» WORK REQUIRED
Output only the stretch of the listing that starts at the line containing "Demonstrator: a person" and ends at the line containing "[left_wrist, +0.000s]", reproduced exactly with both ends.

» DATA FOR ANALYSIS
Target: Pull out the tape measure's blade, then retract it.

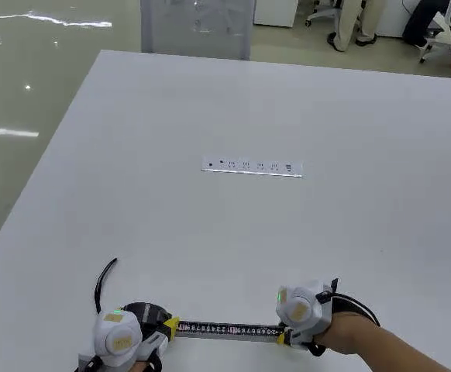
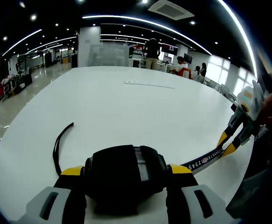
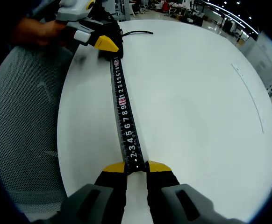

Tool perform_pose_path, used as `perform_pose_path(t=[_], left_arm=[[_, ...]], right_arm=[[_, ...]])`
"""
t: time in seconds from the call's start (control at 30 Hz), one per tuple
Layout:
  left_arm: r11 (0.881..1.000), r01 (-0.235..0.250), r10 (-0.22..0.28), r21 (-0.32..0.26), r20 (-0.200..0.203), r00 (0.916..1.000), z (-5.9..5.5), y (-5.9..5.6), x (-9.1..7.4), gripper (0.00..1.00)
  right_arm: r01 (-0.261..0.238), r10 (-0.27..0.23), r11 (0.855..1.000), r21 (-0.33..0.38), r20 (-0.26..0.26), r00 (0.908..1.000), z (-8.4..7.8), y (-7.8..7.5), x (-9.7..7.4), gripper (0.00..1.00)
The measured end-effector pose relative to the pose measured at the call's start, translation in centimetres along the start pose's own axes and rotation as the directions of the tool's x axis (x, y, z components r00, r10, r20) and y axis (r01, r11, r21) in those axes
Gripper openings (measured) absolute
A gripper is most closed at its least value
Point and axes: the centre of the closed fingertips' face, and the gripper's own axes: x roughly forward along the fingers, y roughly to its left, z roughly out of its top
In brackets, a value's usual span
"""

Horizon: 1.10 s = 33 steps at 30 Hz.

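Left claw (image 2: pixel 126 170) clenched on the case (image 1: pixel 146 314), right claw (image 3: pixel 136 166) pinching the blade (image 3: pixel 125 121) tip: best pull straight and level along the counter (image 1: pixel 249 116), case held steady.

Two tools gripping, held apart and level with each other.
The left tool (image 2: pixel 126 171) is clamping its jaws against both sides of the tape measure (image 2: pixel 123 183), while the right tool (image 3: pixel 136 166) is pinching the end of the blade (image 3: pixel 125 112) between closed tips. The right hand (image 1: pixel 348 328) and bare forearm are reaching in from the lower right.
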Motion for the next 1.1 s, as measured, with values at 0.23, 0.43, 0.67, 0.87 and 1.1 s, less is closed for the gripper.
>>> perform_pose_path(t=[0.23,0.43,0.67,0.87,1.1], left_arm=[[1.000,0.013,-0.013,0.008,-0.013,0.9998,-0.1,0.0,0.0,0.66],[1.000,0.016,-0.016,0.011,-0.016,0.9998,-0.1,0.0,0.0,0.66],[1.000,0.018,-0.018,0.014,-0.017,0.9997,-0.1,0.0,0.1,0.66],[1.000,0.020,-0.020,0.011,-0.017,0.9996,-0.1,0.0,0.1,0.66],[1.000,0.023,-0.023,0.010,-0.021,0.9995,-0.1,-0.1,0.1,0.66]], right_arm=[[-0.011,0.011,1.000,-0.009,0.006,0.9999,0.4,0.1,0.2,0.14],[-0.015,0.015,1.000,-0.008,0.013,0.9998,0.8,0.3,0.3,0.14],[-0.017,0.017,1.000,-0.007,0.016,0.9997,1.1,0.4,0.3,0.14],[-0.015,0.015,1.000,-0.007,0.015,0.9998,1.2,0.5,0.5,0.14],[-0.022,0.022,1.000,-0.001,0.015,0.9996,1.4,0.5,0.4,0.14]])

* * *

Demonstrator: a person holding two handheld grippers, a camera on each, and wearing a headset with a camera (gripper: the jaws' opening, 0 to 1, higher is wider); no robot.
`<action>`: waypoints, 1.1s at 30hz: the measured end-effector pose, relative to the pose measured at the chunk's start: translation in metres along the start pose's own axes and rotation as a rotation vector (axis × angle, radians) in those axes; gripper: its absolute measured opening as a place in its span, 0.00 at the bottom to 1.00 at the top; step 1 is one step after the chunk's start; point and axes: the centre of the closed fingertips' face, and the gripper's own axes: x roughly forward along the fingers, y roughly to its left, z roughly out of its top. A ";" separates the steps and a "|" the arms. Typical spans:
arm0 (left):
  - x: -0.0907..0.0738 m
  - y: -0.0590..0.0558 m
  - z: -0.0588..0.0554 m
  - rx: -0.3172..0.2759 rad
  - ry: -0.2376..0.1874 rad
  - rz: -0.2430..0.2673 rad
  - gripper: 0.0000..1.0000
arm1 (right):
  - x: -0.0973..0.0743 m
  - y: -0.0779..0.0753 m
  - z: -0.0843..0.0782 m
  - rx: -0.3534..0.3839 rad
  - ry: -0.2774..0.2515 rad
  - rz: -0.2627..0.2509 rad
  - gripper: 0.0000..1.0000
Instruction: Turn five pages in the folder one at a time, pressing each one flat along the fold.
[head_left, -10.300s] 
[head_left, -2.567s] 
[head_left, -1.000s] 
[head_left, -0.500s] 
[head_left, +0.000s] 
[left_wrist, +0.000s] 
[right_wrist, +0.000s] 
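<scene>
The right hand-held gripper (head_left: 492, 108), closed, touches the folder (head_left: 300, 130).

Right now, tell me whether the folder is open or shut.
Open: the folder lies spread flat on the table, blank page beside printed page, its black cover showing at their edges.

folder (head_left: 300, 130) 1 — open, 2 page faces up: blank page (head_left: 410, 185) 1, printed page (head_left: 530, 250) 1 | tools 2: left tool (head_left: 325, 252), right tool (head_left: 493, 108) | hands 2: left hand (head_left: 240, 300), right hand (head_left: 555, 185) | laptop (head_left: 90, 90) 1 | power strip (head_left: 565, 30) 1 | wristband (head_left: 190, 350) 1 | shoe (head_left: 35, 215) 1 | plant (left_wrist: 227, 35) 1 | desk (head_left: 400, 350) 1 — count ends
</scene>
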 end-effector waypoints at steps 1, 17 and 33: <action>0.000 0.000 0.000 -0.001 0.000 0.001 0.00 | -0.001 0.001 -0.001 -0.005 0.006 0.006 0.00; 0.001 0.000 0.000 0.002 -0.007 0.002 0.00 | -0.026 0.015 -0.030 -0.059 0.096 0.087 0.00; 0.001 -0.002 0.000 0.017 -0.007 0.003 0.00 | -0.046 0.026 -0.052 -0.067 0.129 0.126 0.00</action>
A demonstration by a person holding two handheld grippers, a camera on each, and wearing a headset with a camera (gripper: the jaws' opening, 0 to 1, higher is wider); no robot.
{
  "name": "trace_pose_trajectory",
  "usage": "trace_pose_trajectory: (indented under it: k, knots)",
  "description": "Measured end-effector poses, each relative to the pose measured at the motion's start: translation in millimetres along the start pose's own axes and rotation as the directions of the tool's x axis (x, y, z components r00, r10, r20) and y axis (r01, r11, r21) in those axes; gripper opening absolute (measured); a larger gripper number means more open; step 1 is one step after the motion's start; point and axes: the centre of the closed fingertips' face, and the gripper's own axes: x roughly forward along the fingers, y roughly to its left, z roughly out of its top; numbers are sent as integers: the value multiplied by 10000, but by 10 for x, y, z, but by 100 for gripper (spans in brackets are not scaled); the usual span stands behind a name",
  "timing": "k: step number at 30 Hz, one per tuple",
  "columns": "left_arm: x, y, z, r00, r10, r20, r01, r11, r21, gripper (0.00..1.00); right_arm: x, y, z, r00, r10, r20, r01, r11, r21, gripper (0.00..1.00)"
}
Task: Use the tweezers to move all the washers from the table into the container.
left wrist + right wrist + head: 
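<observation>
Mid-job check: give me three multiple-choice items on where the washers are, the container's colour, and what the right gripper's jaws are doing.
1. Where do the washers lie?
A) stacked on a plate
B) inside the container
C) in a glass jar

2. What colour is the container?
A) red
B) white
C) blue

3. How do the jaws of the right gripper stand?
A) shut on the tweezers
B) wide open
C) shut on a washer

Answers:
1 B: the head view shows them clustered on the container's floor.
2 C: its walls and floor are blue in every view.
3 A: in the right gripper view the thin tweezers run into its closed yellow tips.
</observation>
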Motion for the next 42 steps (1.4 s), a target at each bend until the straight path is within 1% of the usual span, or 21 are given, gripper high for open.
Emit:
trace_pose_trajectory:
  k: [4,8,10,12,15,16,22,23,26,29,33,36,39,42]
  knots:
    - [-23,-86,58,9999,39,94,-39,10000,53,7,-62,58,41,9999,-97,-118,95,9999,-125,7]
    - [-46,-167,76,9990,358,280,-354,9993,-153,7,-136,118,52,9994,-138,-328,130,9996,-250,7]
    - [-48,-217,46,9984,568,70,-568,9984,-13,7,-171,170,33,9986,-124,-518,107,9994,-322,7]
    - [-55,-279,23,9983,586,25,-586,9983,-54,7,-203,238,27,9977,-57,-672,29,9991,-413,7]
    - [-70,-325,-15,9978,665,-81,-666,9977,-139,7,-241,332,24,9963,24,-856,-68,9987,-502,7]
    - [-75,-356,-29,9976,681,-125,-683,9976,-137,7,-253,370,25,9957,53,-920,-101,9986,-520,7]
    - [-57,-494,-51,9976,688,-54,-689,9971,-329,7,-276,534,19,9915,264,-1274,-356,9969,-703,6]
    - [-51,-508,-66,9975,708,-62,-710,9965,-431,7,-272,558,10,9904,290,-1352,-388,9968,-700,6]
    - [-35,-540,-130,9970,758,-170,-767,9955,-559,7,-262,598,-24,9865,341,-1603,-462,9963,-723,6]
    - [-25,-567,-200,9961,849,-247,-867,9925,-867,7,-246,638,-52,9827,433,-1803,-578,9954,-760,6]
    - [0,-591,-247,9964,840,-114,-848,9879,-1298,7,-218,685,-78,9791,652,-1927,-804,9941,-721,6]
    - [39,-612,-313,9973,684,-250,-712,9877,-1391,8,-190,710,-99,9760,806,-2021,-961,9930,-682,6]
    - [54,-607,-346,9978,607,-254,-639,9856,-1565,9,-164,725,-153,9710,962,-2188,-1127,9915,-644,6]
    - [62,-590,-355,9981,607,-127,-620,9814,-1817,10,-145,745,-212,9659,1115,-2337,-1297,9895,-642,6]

» RESPONSE AREA
Demonstrator: a person holding two handheld grippers, a camera on each, and wearing a headset with a camera (gripper: the jaws' opening, 0 to 1, higher is wider); no robot.
`<action>`: waypoints, 1.1s at 30hz: the measured end-effector pose, relative to the pose measured at the chunk's start: translation in metres along the start pose's own axes and rotation as a rotation vector (axis × angle, radians) in those axes; gripper: its absolute measured opening as a place in its span, 0.00 at the bottom to 1.00 at the top; step 1 is one step after the chunk's start; point and axes: the centre of the closed fingertips' face, and the gripper's own axes: x roughly forward along the fingers, y roughly to its left, z roughly out of its top. A ";" separates the steps and a "|" the arms. Typical spans:
arm0 (left):
  - x: -0.0907..0.0738 m
  - y: -0.0590..0.0558 m
  - z: -0.0588..0.0554 m
  - rx: -0.3172..0.2759 rad
  - ry: -0.2376..0.1874 rad
  - rz: -0.2430..0.2673 rad
  - gripper: 0.0000..1.0000
arm1 (right):
  - x: -0.0973..0.0743 m
  - y: -0.0779..0.0753 m
  - z: -0.0843..0.0782 m
  - rx: -0.3534..0.3839 rad
  - ry: -0.2774..0.2515 rad
  - rz: -0.2627..0.2509 rad
  - gripper: 0.0000..1.0000
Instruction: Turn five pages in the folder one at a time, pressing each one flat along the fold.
[head_left, -10.300s] 
[head_left, -2.567s] 
[head_left, -1.000s] 
[head_left, -0.500s] 
[head_left, +0.000s] 
[left_wrist, +0.000s] 

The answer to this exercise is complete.